In his eagerness to reform the Democratic party of Kansas, and to strengthen the Democratic party of the nation against the assaults and dangers of "abolitionism," the Governor was not entirely frank; else he would at the same time have reported, what he was obliged later to explain, that the steps taken to form a constitution from which he hoped so much were already vitiated by such defects or frauds as to render them impossible of producing good fruit. The Territorial law appointing the election of delegates provided for a census and a registry of voters, to be made by county officers appointed by the Territorial Legislature. These officers so neglected or failed to discharge their duty, that in nearly half the organized counties of the interior no attempt whatever was made to obtain the census or registration; and in the counties lying on the Missouri border, where the pro-slavery party was strong, the work of both was exceedingly imperfect, and in many instances with notorious discrimination against free-State voters. While the disfranchised counties had a comparatively sparse population, the number of voters in them was too considerable to be justly denied their due representation.[5] The apportionment of delegates was based upon this defective registration and census, and this alone would have given the pro-slavery party a disproportionate power in the convention. But at the election of delegates on the 15th of June, the free-State men, following their deliberate purpose and hitherto unvarying practice of non-conformity to the bogus laws, abstained entirely from voting. "The consequence was that out of the 9250 voters whose names had been registered ... there were in all about 2200 votes cast, and of these the successful candidate received 1800."
  [Sidenote] Walker to Buchanan, June 28, 1857. Report Covode   Committee, p. 118.
"The black Republicans," reported the Governor, "would not vote, and the free-State Democrats were kept from voting by the fear that the constitution would not be submitted by the convention, and that by voting they committed themselves to the proceeding of the convention. But for my inaugural, circulated by thousands, and various speeches all urging the people to vote, there would not have been one thousand votes polled in the Territory, and the convention would have been a disastrous failure."

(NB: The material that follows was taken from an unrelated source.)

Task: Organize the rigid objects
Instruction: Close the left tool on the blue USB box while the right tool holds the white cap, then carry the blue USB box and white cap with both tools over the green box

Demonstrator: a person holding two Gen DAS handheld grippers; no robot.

But this was not the only evil. The apportionment of the members of the Territorial Legislature to be chosen the ensuing autumn was also based upon this same defective registry and census. Here again disproportionate power accrued to the pro-slavery party, and the free-State men loudly charged that it was a new contrivance for the convenience of Missouri voters. Governor Walker publicly deplored all these complications and defects; but he counseled endurance, and constantly urged in mitigation that in the end the people should have the privilege of a fair and direct vote upon their constitution. That promise he held aloft as a beacon-light of hope and redress. This attitude and policy, frequently reported to Washington, was not disavowed or discouraged by the President and Cabinet.
The Governor, however, soon found a storm brewing in another quarter. When the newspapers brought copies of his inaugural address, his Topeka speech, and the general report of his Kansas policy back to the Southern States, there arose an ominous chorus of protest and denunciation from the whole tribe of fire-eating editors and politicians. What right had the Governor to intermeddle? they indignantly demanded. What call to preach about climate, what business to urge submission of the constitution to popular vote, or to promise his own help to defeat it if it were not submitted; what authority to pledge the President and Administration to such a course! The convention was sovereign, they claimed, could do what it pleased, and no thanks to the Governor for his impertinent advice. The Democratic State Convention of Georgia took the matter in hand, and by resolution denounced Walker's inaugural address, and asked his removal from office. The Democratic State Convention of Mississippi followed suit, and called the inaugural address an unjust discrimination against the rights of the South, and a dictatorial intermeddling with the high public duty intrusted to the convention.